▶ **EXERCISE PROMPT**
Look through the data that follows and copy each line with the string "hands".

* * *

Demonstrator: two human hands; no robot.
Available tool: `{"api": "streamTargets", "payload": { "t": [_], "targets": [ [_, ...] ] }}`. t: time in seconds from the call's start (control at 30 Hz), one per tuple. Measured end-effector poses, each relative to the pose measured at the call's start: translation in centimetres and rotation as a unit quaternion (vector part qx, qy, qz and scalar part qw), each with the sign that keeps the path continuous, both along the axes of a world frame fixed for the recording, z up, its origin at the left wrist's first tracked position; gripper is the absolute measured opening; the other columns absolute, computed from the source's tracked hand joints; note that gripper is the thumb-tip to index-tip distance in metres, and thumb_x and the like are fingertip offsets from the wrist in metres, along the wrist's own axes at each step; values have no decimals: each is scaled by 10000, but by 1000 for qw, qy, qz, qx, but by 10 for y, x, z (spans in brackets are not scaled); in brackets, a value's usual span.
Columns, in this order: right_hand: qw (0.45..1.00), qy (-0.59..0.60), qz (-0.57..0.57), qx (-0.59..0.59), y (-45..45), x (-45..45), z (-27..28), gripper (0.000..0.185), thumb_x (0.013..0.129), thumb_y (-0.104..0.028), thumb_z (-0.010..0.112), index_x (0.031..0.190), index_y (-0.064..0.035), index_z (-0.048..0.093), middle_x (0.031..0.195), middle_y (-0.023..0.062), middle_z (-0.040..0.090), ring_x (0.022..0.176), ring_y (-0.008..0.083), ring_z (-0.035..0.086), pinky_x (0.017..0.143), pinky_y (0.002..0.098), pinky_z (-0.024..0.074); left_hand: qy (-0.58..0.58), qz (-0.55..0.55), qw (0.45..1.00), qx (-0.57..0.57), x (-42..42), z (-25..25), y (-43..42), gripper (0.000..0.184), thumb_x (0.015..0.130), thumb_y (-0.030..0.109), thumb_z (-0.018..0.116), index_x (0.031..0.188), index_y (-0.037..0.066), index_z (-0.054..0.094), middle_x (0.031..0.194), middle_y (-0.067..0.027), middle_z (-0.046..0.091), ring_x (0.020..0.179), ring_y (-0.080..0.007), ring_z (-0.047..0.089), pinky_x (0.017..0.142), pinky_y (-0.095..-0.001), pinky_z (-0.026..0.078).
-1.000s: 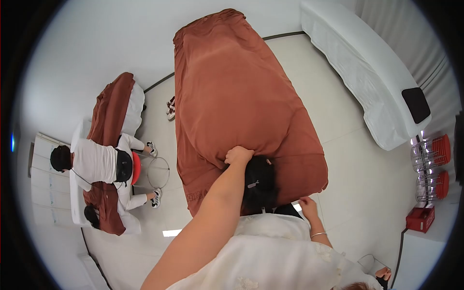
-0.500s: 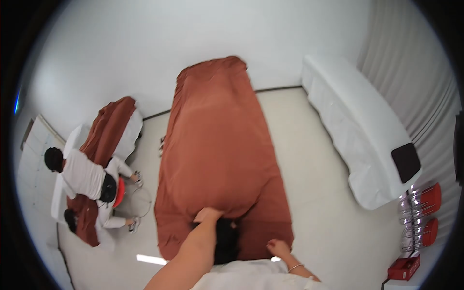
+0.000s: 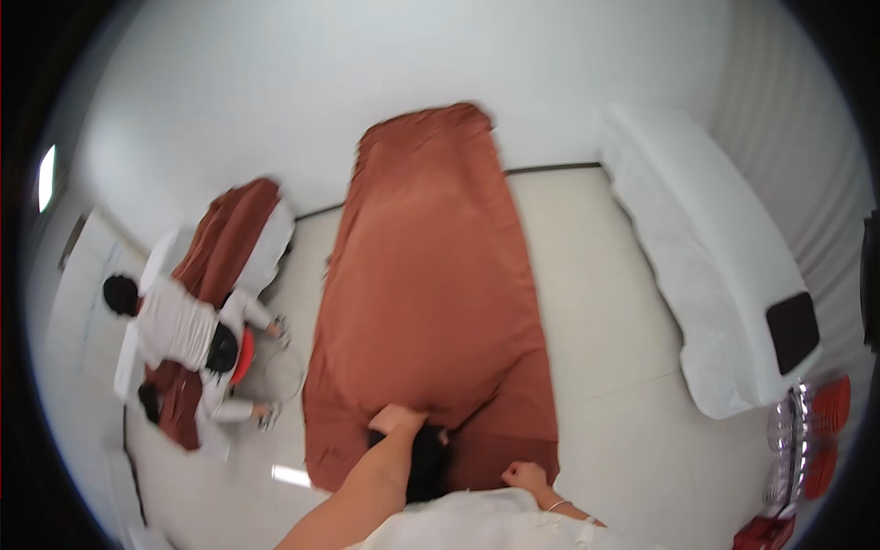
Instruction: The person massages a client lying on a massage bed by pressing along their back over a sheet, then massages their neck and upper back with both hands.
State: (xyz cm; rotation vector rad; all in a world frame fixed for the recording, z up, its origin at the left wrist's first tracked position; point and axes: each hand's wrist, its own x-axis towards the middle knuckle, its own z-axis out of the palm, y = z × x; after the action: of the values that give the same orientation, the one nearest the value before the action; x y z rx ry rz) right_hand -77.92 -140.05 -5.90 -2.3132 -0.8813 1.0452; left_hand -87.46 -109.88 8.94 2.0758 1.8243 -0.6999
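A person lies under a reddish-brown sheet on a long bed, dark-haired head toward me. My left hand is bent at the wrist and rests at the sheet's edge, against the back of the head or the neck; which of the two I cannot tell. Its fingers are mostly hidden. My right hand is curled into a loose fist by the bed's near right corner, with nothing visible in it. A thin bracelet circles that wrist.
At left, a person in white sits on a red stool beside another bed with a brown cover. A white-covered bed stands at right. Red-topped stools and a red box are at lower right.
The whole view has shifted, so the beds at both sides appear farther right. My left hand stays at the sheet's edge, and my right hand remains curled near the corner.
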Motion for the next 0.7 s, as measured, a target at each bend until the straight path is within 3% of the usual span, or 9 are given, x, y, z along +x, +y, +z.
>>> {"api": "streamTargets", "payload": {
  "t": [0.07,0.1,0.23,0.37,0.47,0.53,0.57,0.63,0.7],
  "targets": [
    [1000,10,-6,0,2,1,-5,262,759,-373,657,830,-147,769,780,112,731,764,315,715,739,423,570,14,26,1000,-3,1,-4,6,709,776,614,598,1325,167,643,1368,-116,620,1303,-304,561,1058,-556,387],
    [1000,5,-11,-3,6,1,-7,263,753,-364,659,824,-135,769,767,123,728,755,314,714,733,420,570,16,36,998,40,-1,-17,8,647,759,583,619,1206,124,714,1261,-128,682,1231,-320,610,1076,-548,356],
    [999,23,-3,-23,12,1,0,271,755,-372,640,813,-135,760,783,131,728,771,323,712,747,438,568,-31,20,997,71,-17,-43,17,534,690,484,697,1035,83,770,1109,-130,738,1112,-317,665,1152,-538,223],
    [999,22,-15,-17,10,1,0,273,761,-369,637,806,-126,752,770,140,720,773,334,708,734,441,562,-31,8,998,46,-21,-41,18,549,693,465,706,1030,34,755,1091,-159,735,1110,-327,668,1135,-541,242],
    [1000,2,-5,-3,13,-1,2,283,763,-374,637,810,-117,745,776,150,715,779,350,702,733,451,559,-4,2,999,42,-20,-47,10,714,699,510,719,1175,-21,680,1237,-212,665,1254,-375,569,1157,-562,210],
    [1000,-16,0,8,10,-4,-12,292,759,-378,637,819,-114,744,794,159,714,789,365,696,736,463,555,16,37,995,94,-16,-46,5,956,706,583,725,1358,-82,509,1420,-264,512,1381,-432,414,1184,-584,159],
    [1000,-5,-7,1,11,-5,-8,304,754,-382,638,825,-107,744,809,163,715,801,375,695,739,472,553,36,45,998,37,-12,-39,7,1116,712,647,712,1451,-110,355,1512,-287,385,1428,-457,327,1193,-598,134],
    [1000,-30,-8,-2,10,-8,-17,301,742,-372,644,784,-88,735,765,176,705,773,379,693,726,477,551,72,49,996,18,-8,-38,13,1024,729,655,678,1420,-66,453,1468,-248,474,1392,-439,403,1171,-600,196],
    [998,-54,-20,18,10,-11,-18,250,724,-319,652,713,-77,714,715,183,692,705,378,685,684,470,550,26,21,999,-3,-14,-32,19,760,804,552,623,1340,14,595,1383,-186,588,1337,-355,513,1166,-613,203]
  ]
}}
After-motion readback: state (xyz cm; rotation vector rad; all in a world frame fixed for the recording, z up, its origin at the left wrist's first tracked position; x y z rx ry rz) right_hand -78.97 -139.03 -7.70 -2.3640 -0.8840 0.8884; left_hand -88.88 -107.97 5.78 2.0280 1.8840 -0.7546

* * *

▶ **ANSWER TO THIS EXERCISE**
Demonstrator: two human hands; no robot.
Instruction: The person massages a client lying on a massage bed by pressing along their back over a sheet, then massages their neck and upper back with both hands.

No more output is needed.